Kitty's Greatest Hits: The Confessions of New York Times Best Seller Carrie Vaughn
Carrie Vaughn is the author of the popular urban fantasy Kitty Norville series. A Hugo Award nominee, Vaughn has published over fifty short stories in various magazines such as Weird Tales, Strange Horizons, Realms of Fantasy, and Asimov’s, as well as in several anthologies.
Now Vaughn has a Kitty Norville story collection out, entitled Kitty’s Greatest Hits. The book showcases Vaughn’s storytelling skills and provided a good opportunity for Omnivoracious to catch up with this talented and extremely knowledgeable writer…
Amazon.com: Your body of work is much wider than “urban fantasy” but you are best-known for the urban fantasy Kitty Norville series. Do you like the label and do you ever see it as a constraint?

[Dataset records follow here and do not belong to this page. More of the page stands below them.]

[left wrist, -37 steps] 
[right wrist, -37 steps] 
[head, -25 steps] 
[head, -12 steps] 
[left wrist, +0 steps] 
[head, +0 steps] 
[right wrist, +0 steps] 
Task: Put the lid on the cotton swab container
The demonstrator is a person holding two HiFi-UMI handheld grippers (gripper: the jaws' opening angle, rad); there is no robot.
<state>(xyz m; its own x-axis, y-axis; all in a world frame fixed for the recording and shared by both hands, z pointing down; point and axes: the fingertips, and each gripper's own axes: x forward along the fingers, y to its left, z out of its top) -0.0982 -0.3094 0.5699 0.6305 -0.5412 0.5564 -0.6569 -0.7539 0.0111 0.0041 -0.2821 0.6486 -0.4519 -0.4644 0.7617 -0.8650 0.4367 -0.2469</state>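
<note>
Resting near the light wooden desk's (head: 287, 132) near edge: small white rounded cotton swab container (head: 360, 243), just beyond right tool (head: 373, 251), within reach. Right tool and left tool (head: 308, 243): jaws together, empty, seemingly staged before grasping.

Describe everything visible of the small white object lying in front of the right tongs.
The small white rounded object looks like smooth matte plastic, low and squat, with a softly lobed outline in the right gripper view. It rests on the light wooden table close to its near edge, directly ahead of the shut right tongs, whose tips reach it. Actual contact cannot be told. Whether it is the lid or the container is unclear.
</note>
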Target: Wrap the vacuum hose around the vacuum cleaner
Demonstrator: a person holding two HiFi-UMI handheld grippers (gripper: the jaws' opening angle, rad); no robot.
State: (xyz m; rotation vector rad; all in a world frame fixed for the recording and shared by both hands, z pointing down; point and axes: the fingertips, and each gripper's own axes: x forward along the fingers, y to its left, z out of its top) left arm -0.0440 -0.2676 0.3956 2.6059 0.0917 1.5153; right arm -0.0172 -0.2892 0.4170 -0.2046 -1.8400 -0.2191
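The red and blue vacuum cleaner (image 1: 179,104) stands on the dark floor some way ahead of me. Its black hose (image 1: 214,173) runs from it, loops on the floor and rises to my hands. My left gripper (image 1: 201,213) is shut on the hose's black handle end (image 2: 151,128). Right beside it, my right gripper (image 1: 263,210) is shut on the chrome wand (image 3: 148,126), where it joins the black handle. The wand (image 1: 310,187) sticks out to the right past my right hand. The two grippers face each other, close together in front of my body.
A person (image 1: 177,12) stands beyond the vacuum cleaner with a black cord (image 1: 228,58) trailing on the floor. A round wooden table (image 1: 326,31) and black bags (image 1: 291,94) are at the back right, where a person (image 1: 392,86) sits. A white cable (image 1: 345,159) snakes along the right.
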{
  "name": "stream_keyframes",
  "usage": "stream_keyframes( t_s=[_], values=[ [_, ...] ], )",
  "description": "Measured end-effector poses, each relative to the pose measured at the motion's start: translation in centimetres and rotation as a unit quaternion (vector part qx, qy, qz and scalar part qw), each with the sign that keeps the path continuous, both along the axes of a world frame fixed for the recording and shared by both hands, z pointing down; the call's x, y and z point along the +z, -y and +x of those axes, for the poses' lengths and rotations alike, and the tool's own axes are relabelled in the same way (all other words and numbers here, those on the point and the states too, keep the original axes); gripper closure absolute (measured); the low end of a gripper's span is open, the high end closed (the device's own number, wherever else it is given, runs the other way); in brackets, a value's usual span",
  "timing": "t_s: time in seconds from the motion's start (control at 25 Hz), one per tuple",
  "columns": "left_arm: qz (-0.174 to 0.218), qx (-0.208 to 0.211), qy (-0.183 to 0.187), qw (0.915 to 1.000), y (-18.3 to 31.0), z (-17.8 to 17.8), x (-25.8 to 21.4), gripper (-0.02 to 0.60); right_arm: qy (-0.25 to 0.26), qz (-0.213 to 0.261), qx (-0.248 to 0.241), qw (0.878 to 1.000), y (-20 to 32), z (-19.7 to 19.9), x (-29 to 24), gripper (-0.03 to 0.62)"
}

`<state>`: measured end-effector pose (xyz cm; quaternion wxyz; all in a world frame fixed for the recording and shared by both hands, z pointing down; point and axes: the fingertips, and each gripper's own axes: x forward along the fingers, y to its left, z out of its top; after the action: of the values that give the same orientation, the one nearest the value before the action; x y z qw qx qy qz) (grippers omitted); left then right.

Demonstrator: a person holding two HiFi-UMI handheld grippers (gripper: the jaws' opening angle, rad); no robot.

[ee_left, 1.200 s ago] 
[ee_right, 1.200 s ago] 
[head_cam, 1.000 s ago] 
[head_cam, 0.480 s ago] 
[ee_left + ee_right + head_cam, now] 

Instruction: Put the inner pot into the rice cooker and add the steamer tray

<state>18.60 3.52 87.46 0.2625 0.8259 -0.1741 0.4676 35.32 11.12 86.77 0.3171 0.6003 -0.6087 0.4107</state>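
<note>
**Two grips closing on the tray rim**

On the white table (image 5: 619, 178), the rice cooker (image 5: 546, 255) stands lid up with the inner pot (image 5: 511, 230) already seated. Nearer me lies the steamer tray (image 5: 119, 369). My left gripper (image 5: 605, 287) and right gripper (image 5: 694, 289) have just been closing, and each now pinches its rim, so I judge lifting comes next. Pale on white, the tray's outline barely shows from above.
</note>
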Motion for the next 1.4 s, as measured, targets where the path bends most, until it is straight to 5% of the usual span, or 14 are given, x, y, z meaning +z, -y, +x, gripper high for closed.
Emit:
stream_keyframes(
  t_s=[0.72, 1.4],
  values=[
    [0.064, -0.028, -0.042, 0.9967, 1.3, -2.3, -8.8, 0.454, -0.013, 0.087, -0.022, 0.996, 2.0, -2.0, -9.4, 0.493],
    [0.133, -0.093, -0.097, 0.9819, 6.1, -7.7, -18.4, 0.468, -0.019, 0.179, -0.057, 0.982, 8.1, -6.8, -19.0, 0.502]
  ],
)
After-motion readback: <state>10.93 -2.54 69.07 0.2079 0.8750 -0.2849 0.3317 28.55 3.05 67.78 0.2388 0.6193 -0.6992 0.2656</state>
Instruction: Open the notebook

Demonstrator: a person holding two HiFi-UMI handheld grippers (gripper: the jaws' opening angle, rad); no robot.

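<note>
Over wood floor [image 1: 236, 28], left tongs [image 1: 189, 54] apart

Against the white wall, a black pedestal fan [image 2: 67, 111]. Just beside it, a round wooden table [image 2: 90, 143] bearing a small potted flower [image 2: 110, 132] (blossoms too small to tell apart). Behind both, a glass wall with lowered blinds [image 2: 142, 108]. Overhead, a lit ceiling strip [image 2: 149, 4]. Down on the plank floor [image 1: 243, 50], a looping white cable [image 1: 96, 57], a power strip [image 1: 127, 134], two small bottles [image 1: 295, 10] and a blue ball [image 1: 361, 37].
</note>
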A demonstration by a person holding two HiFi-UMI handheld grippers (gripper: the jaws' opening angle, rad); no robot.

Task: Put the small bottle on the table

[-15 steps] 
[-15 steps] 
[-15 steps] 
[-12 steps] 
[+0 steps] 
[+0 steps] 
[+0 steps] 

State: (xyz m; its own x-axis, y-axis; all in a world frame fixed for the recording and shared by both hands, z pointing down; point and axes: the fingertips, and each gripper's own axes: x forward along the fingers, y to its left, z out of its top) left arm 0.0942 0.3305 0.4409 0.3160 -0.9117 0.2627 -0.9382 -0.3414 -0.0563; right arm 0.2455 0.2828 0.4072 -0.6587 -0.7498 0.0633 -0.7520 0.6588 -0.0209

Carrie Vaughn: I have to admit, I’m a bit ambivalent about the label. On the one hand, it’s a great identifying mark, and the audience who loves these books has really embraced it and celebrated it, and it’s nice being part of such an energetic community. On the other hand, I get frustrated because the label means so many things to so many people, and I spend a lot of time answering questions about where books that used to be known as “urban fantasy”—those by Emma Bull and Charles de Lint, for example—fit into all this. (I think they’ve been relabeled “mythic fantasy,” but that just goes to show you how mutable labels ultimately are.) And I do think authors run the risk of being constrained by the label, from a couple of sides. Some readers won’t read anything that even resembles urban fantasy, no matter what (and their comments about it online are downright hateful). From the creative side, I’ve talked to authors who think that in order for their books to be considered urban fantasy, there has to be a love triangle, or epic fight scenes, or a tortured heroine, etc. Really, though, I think “urban fantasy” ought to mean “fantastical elements in a modern world” and that’s it. The more broadly we can define the label, the better for all of us.